Supplied data >>
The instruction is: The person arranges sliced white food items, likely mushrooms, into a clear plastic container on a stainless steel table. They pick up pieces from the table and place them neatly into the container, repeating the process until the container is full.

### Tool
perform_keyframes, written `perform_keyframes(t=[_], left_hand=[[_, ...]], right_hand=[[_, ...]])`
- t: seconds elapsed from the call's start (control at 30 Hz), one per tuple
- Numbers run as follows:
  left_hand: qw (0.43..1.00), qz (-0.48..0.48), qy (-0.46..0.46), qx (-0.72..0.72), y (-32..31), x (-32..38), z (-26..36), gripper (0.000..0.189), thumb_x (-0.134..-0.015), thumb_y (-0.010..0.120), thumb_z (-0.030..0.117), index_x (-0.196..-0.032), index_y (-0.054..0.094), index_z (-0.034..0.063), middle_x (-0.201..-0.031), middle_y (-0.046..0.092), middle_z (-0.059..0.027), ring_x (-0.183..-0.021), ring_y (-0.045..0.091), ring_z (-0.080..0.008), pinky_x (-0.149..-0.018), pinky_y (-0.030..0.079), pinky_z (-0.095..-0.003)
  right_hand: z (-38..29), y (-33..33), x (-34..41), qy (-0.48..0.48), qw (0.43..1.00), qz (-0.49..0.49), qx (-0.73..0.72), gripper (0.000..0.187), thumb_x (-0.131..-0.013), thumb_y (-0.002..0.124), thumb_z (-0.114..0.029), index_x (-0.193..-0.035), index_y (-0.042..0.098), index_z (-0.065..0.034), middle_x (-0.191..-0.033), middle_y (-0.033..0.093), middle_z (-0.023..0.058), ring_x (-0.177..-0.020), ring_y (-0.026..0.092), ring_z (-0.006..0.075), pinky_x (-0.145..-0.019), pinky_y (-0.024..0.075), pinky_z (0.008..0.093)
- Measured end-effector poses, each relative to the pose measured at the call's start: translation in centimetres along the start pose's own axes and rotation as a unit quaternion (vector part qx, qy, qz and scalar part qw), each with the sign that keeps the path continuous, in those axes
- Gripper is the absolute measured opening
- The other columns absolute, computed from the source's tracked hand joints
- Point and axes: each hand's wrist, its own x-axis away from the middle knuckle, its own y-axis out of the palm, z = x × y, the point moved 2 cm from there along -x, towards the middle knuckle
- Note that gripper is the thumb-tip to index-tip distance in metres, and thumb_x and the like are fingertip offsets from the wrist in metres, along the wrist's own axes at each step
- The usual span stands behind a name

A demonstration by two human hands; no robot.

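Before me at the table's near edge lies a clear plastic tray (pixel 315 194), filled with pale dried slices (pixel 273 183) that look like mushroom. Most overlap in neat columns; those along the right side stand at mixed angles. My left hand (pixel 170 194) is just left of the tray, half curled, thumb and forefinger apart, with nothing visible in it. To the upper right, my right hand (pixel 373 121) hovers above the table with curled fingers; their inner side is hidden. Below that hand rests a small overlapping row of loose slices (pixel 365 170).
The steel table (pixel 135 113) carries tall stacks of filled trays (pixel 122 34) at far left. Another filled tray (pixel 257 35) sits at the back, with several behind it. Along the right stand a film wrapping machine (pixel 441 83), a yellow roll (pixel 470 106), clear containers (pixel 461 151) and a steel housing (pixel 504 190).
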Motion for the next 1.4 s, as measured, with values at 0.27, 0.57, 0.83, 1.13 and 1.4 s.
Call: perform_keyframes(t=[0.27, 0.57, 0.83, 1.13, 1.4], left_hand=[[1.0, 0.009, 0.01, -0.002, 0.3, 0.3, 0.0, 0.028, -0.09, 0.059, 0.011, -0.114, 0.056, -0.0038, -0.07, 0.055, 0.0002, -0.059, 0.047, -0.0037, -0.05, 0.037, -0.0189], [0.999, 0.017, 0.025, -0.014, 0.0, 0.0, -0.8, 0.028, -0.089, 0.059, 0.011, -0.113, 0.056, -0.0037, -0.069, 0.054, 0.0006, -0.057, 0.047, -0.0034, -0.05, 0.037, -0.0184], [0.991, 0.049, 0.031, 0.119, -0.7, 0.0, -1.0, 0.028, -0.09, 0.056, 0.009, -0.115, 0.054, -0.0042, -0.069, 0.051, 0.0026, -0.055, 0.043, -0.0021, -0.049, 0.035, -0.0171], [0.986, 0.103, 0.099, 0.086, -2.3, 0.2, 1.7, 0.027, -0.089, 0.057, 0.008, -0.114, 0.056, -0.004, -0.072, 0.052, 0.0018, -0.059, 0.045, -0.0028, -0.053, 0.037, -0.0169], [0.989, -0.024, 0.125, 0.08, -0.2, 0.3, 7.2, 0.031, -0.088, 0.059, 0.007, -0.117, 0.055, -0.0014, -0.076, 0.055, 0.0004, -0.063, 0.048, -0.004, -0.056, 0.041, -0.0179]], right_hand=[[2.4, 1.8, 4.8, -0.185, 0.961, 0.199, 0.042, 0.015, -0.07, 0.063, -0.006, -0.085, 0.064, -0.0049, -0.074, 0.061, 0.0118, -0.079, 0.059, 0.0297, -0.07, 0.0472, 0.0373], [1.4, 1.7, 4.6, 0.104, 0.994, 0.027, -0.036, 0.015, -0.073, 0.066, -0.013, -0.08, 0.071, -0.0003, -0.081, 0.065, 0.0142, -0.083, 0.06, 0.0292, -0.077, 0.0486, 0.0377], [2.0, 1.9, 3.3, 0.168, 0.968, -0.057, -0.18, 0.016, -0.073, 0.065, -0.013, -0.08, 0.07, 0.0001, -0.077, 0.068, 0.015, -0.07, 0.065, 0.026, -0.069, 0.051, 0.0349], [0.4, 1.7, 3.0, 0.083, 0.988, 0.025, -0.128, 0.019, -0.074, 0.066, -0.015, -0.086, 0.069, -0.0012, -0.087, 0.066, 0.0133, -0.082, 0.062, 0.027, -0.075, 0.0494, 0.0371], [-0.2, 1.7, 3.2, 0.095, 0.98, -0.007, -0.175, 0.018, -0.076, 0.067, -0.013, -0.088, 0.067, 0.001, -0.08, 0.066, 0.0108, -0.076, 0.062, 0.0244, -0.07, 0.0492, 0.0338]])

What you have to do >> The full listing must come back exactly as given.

Problem solution >>
The instruction is: The person arranges sliced white food items, likely mushrooms, into a clear plastic container on a stainless steel table. They pick up pieces from the table and place them neatly into the container, repeating the process until the container is full.

### Tool
perform_keyframes, written `perform_keyframes(t=[_], left_hand=[[_, ...]], right_hand=[[_, ...]])`
- t: seconds elapsed from the call's start (control at 30 Hz), one per tuple
- Numbers run as follows:
  left_hand: qw (0.43..1.00), qz (-0.48..0.48), qy (-0.46..0.46), qx (-0.72..0.72), y (-32..31), x (-32..38), z (-26..36), gripper (0.000..0.189), thumb_x (-0.134..-0.015), thumb_y (-0.010..0.120), thumb_z (-0.030..0.117), index_x (-0.196..-0.032), index_y (-0.054..0.094), index_z (-0.034..0.063), middle_x (-0.201..-0.031), middle_y (-0.046..0.092), middle_z (-0.059..0.027), ring_x (-0.183..-0.021), ring_y (-0.045..0.091), ring_z (-0.080..0.008), pinky_x (-0.149..-0.018), pinky_y (-0.030..0.079), pinky_z (-0.095..-0.003)
  right_hand: z (-38..29), y (-33..33), x (-34..41), qy (-0.48..0.48), qw (0.43..1.00), qz (-0.49..0.49), qx (-0.73..0.72), gripper (0.000..0.187), thumb_x (-0.131..-0.013), thumb_y (-0.002..0.124), thumb_z (-0.114..0.029), index_x (-0.193..-0.035), index_y (-0.042..0.098), index_z (-0.065..0.034), middle_x (-0.191..-0.033), middle_y (-0.033..0.093), middle_z (-0.023..0.058), ring_x (-0.177..-0.020), ring_y (-0.026..0.092), ring_z (-0.006..0.075), pinky_x (-0.145..-0.019), pinky_y (-0.024..0.075), pinky_z (0.008..0.093)
- Measured end-effector poses, each relative to the pose measured at the call's start: translation in centimetres along the start pose's own axes and rotation as a unit quaternion (vector part qx, qy, qz and scalar part qw), each with the sign that keeps the path continuous, in those axes
- Gripper is the absolute measured opening
- The other columns absolute, computed from the source's tracked hand joints
- Point and axes: each hand's wrist, its own x-axis away from the middle knuckle, its own y-axis out of the palm, z = x × y, the point moved 2 cm from there along -x, towards the middle knuckle
- Note that gripper is the thumb-tip to index-tip distance in metres, and thumb_x and the like are fingertip offsets from the wrist in metres, along the wrist's own axes at each step
- The usual span stands behind a name

A demonstration by two human hands; no robot.

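Before me at the table's near edge lies a clear plastic tray (pixel 315 194), filled with pale dried slices (pixel 273 183) that look like mushroom. Most overlap in neat columns; those along the right side stand at mixed angles. My left hand (pixel 170 194) is just left of the tray, half curled, thumb and forefinger apart, with nothing visible in it. To the upper right, my right hand (pixel 373 121) hovers above the table with curled fingers; their inner side is hidden. Below that hand rests a small overlapping row of loose slices (pixel 365 170).
The steel table (pixel 135 113) carries tall stacks of filled trays (pixel 122 34) at far left. Another filled tray (pixel 257 35) sits at the back, with several behind it. Along the right stand a film wrapping machine (pixel 441 83), a yellow roll (pixel 470 106), clear containers (pixel 461 151) and a steel housing (pixel 504 190).
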Motion for the next 1.4 s, as measured, with values at 0.27, 0.57, 0.83, 1.13 and 1.4 s.
Call: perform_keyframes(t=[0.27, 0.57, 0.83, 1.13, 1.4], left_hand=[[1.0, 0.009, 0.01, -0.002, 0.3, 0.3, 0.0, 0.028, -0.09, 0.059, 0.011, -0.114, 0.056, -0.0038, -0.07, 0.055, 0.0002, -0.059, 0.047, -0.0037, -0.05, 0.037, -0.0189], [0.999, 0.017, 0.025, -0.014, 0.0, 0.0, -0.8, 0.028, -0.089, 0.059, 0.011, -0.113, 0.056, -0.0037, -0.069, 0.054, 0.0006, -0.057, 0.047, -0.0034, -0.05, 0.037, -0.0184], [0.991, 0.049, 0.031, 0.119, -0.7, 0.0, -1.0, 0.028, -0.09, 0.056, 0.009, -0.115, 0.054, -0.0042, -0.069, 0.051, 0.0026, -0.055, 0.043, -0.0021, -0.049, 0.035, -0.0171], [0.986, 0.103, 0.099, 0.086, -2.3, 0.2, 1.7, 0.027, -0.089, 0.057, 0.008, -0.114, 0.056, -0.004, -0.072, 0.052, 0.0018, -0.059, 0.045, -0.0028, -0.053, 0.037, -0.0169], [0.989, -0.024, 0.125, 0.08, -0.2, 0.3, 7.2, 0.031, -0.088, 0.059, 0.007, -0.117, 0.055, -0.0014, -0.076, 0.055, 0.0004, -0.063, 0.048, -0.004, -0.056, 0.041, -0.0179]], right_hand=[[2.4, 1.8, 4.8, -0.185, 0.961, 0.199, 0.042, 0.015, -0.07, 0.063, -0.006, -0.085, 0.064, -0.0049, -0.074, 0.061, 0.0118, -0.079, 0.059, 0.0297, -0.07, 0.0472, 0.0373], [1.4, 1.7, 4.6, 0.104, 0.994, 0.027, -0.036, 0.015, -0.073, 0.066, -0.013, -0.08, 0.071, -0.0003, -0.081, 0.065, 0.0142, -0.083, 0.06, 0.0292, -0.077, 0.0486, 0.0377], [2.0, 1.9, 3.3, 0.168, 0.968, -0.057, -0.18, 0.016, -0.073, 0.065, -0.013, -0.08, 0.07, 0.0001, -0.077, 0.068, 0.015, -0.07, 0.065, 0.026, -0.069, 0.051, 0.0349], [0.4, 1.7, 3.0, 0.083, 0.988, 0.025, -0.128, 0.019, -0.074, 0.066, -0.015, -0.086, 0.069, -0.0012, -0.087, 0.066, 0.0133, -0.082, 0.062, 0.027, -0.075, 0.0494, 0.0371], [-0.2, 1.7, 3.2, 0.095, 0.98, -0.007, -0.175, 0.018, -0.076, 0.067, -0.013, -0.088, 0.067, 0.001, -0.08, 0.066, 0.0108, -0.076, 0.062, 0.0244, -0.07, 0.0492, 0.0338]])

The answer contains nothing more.